Le premier cantonnier de la commune a été embauché en 1846. Il avait la charge de réparer et d'entretenir tous les chemins vicinaux ordinaires. Il n'y avait pas de cantonnier à Macau avant 1828. C'est le conseil municipal de l'époque qui avait voté deux journées de travail par an pour tous les chefs de famille ou d'établissement, ainsi que pour leurs domestiques « mâles », de 20 ans au moins, afin d'effectuer « les corvées ».

Pour ceux qui ne souhaitaient pas effectuer ces deux journées, il y avait la possibilité de racheter cette prestation à raison de 1,25 franc par jour pour un homme seul, 3 francs par jour pour un attelage (cheval ou mulet) avec charrette et 5 francs par jour pour un attelage avec un ou deux bœufs.
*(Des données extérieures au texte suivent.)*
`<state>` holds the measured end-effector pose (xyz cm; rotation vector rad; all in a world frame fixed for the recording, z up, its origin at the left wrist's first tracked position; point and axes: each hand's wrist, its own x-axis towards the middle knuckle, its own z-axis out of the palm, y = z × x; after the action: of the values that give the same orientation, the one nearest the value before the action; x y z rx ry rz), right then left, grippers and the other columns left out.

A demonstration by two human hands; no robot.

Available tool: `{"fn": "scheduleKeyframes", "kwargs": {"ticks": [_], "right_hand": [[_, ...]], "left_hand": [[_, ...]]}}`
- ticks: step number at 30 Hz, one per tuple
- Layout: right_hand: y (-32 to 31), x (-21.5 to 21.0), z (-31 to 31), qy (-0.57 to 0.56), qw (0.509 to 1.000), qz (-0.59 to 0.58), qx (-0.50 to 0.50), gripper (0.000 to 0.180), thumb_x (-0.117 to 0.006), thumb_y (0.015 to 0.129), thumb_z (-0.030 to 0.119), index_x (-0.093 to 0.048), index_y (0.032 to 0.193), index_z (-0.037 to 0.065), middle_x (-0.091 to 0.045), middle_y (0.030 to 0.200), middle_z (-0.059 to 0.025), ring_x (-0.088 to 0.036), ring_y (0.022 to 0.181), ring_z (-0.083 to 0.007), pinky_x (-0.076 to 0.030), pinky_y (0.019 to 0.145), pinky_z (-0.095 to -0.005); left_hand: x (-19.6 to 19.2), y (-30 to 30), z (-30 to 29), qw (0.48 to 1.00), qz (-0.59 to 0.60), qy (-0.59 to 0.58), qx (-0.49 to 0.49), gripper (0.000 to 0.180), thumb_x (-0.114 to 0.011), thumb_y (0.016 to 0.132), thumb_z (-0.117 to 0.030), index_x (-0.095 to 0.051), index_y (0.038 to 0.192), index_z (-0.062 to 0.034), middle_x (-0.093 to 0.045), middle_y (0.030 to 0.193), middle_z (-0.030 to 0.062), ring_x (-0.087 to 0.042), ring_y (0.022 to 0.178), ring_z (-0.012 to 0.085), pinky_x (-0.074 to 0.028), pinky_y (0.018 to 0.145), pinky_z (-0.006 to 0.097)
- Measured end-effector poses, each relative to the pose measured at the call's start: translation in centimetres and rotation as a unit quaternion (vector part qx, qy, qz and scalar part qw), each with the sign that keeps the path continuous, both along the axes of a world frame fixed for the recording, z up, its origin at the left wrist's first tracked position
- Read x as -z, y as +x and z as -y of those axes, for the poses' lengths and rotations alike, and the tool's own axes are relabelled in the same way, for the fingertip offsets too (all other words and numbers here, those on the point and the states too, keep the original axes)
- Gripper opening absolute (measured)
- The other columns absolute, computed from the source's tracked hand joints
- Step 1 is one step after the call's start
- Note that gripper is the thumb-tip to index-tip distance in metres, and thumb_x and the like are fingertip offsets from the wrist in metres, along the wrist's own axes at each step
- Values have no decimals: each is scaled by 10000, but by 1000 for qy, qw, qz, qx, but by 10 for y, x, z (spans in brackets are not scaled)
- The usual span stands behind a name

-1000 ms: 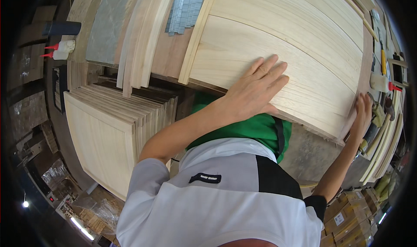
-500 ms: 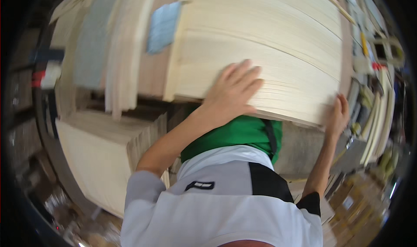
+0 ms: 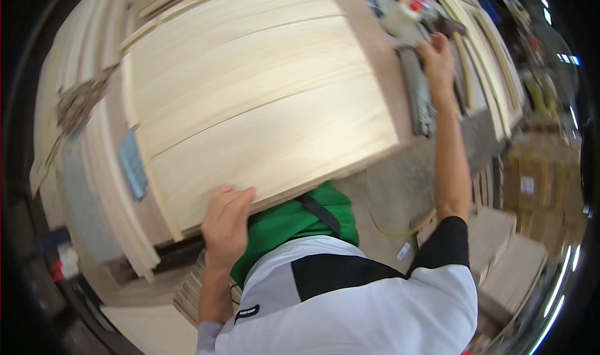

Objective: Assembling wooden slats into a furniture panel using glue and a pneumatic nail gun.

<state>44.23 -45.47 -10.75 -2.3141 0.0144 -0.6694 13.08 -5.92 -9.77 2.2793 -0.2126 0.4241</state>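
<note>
A pale wooden panel [image 3: 269,124] made of wide boards lies flat before me. My left hand [image 3: 226,227] rests at its near edge, fingers stretched over the top surface and holding nothing. Off the panel's right side, my right hand [image 3: 437,61] reaches in among tools, its fingertips too blurred to show a grip. Just left of it lies a long grey tool [image 3: 415,92]. A hammer [image 3: 451,26] with a dark head is close beyond its fingers. A white bottle [image 3: 403,20] with a red cap stands a little farther off.
Long wood strips [image 3: 484,74] lie right of the tools. Stacked boards [image 3: 115,192] and a light blue piece [image 3: 132,164] are to the left. Below right are more wood stacks [image 3: 512,261] and cardboard boxes [image 3: 540,186]. A yellowish cord [image 3: 400,233] trails over the floor.
My view has swung toward the right. My right hand has left the panel's right edge and reached out to the tools. My left hand has slid back to the near edge.
</note>
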Motion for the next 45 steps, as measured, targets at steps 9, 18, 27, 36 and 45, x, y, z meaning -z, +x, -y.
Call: {"fn": "scheduleKeyframes", "kwargs": {"ticks": [9,18,27,36,45], "right_hand": [[113,36,9,64,987,-134,-54,540,-751,728,292,-625,1117,-61,-667,1056,-170,-632,971,-236,-456,874,-344],[58,-21,-62,283,944,-89,-146,579,-701,812,234,-481,1256,-65,-581,1161,-120,-593,1046,-193,-482,850,-320],[-129,-99,-233,23,846,-166,-506,783,-751,677,126,-432,1389,62,-521,1208,-115,-523,1130,-226,-446,942,-344],[-173,-50,-294,402,711,-276,-507,864,-808,736,285,-341,1410,13,-498,1311,-134,-485,1226,-255,-394,1040,-407],[-212,-34,-312,621,561,-368,-405,627,-620,911,373,-375,1390,50,-464,1374,-144,-446,1275,-279,-344,1094,-436]], "left_hand": [[-1,-34,5,995,-53,-74,-40,134,-723,778,-33,-688,907,-24,-608,754,91,-610,716,249,-529,804,377],[-16,-15,3,969,-80,-201,-118,201,-709,784,3,-669,980,-21,-626,804,81,-614,717,196,-499,702,316],[-27,65,15,780,-75,-621,14,559,-705,866,-165,-417,1327,-32,-534,1185,75,-521,1094,157,-455,917,324],[-23,58,-2,645,66,-761,-11,498,-723,853,-231,-496,1241,-18,-583,1128,76,-555,1094,170,-453,945,362],[-4,44,-7,708,93,-695,-82,655,-795,775,-235,-442,1268,11,-513,1204,106,-516,1120,185,-430,969,318]]}}
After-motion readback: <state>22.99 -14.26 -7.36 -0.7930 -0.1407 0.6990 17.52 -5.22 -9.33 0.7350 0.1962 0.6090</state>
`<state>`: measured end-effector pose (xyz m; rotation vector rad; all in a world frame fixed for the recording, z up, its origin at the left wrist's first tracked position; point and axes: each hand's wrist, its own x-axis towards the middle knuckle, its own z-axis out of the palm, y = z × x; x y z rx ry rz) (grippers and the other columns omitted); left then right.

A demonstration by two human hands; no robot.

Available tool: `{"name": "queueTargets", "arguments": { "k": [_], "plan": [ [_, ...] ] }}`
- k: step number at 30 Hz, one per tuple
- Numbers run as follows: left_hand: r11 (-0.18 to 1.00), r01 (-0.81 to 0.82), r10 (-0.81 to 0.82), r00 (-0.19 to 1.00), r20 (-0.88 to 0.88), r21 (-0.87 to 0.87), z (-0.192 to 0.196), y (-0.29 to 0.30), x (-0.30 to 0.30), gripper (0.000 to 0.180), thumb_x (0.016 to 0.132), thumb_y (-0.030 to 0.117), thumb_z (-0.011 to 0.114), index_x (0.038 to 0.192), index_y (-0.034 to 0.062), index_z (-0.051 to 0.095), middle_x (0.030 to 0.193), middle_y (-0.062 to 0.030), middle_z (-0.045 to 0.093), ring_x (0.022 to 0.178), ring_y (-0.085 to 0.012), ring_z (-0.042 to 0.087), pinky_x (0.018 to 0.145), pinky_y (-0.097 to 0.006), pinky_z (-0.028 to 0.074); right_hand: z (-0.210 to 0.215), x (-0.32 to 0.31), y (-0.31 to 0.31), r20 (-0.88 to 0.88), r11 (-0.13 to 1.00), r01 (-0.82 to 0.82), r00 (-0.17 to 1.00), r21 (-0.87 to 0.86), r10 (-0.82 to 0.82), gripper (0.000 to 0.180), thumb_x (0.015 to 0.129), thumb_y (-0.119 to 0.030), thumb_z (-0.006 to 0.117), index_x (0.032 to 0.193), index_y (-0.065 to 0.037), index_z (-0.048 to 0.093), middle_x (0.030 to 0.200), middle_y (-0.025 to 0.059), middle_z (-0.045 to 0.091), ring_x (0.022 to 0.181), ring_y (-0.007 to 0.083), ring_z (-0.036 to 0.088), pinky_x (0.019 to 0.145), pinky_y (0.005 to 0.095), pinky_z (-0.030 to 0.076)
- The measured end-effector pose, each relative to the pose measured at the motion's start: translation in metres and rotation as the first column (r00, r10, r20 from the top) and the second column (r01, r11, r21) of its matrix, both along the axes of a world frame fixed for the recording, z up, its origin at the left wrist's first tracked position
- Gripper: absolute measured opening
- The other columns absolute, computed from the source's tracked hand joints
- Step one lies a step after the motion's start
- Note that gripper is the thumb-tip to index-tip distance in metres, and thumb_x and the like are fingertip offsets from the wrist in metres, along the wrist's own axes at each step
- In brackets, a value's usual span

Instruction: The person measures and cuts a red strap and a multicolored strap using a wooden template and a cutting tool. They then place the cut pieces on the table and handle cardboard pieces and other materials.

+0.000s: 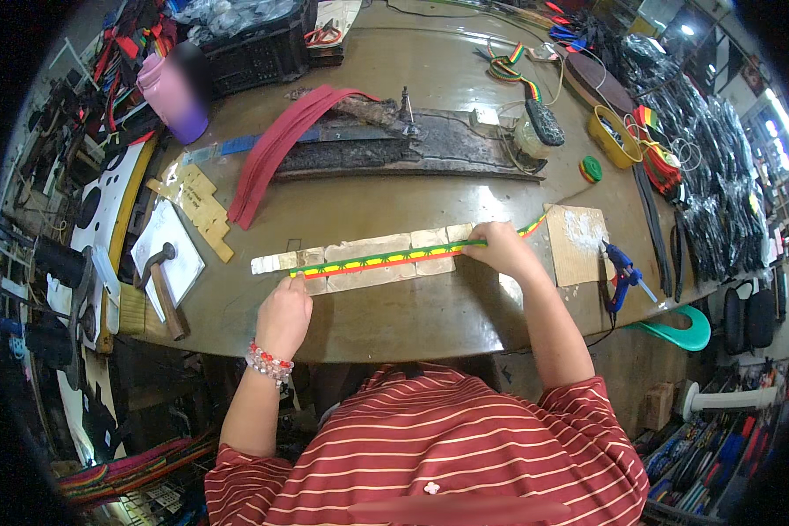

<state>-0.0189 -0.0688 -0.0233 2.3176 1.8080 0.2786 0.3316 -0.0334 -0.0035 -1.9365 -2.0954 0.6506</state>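
Observation:
A green, yellow and red patterned ribbon [386,259] is stretched over a long strip of worn, taped board [351,279] on the table. My left hand [285,304] pinches the ribbon's left end, near the pale end of the board. Farther right, my right hand [505,249] grips the ribbon at the board's right end, fingertips closed on it. Beyond that hand the ribbon runs on toward a piece of cardboard [577,267] smeared with white residue. A blue glue gun [621,276] lies at the cardboard's right edge.
Dark red strips [276,158] lie across a dark metal bar [368,162] beyond the board. A hammer [162,294] rests at the left on white paper [180,241]. A ribbon roll [591,169], a yellow basket [612,140] and a teal ring-shaped thing [688,329] are at the right.

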Motion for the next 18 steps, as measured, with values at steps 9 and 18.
{"name": "queueTargets", "arguments": {
  "k": [9,18],
  "plan": [
    [1.000,0.002,-0.002,1.000,0.025,0.010,0.000,0.003,-0.001,0.023,0.087,0.014,0.049,0.100,-0.0022,0.060,0.085,-0.0179,0.060,0.075,-0.0342,0.060,0.066,-0.042,0.050,-0.010,0.001,0.000,-0.003,0.999,0.052,0.999,-0.004,-0.052,0.028,0.069,-0.020,0.069,0.087,0.002,0.067,0.080,0.0225,0.065,0.077,0.0341,0.064,0.073,0.0391,0.049],
    [0.949,0.245,-0.284,0.937,0.201,0.199,0.050,0.064,0.044,0.021,0.088,0.018,0.052,0.094,0.0009,0.061,0.094,-0.0148,0.060,0.091,-0.0307,0.058,0.080,-0.040,0.047,0.030,-0.010,0.018,-0.035,0.989,-0.149,0.988,0.011,0.149,0.027,0.068,-0.018,0.070,0.087,0.001,0.067,0.078,0.0206,0.064,0.073,0.0329,0.063,0.069,0.0370,0.048]
  ]
}}
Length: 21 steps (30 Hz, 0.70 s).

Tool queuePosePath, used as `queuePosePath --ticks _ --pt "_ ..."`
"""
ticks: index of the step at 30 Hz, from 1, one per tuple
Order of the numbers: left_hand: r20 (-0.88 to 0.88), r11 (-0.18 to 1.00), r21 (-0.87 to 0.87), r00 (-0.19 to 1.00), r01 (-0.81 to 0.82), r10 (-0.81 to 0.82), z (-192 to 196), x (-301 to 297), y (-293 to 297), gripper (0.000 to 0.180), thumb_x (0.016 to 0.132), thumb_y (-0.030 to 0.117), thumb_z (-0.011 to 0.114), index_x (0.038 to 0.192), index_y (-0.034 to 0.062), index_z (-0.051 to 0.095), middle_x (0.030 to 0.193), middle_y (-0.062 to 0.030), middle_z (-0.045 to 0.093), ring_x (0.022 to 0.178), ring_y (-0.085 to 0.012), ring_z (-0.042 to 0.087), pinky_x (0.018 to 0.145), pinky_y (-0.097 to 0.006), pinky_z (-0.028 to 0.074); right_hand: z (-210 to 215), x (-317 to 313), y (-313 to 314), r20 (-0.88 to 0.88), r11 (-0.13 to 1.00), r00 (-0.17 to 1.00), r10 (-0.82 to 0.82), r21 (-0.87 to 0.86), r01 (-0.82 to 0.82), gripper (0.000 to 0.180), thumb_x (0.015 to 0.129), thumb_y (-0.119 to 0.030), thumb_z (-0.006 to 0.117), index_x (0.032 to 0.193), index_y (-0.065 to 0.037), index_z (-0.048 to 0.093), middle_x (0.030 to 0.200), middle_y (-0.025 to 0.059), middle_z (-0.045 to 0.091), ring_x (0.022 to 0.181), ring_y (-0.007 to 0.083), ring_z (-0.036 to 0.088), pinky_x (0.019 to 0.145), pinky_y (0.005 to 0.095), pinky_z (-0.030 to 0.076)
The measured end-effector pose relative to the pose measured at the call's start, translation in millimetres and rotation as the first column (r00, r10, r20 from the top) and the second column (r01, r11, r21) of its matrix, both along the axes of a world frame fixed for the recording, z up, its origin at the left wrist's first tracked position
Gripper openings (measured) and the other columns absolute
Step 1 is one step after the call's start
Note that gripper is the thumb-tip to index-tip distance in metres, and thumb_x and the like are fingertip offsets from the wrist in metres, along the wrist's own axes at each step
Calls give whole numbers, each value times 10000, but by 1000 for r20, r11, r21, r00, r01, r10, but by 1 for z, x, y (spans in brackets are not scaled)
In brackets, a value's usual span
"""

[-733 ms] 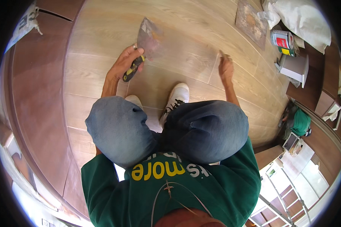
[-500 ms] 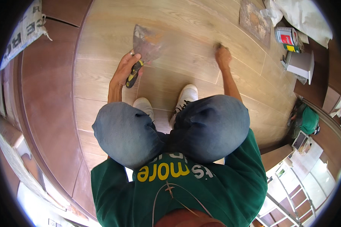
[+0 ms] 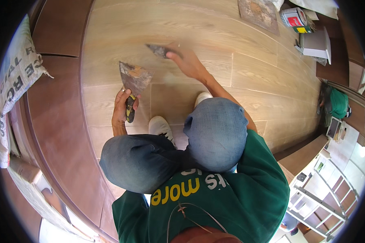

En juin 1889, le conseil municipal avait voté la nomination d'un deuxième cantonnier. Le bourrier est ramassé le samedi et seulement dans le bourg du village, par M. Georges Gaillard et sa charrette !

En 1921, un contrat pour la collecte des bourriers dans le bourg avait été passé avec M. Mesnard pour la somme de 300 francs. En novembre 1899, la commune de Macau avait signé un contrat pour le ramassage des boues et bourriers amoncelés dans les rues et sur les places publiques du bourg. Un balayage devait également se faire chaque samedi et chaque veille de fête. L'employé chargé de ce travail avait l'obligation d'enlever très régulièrement les tas ainsi balayés, et les boues et détritus provenant des récurages des fossés appartenant à la commune. En 1914, les bourriers provenant du balayage du bourg, essentiellement composés de bouses et de crottins, étaient mis en terrasse et vendus par voie d'adjudication.

Une pensée de Macau, Marie-Christine Corbineau, Les Enrasigaïres, 2012, p.136.

NB : Le mot bourrier, vieilli et désuet, désigne les ordures laissées sur la voie publique.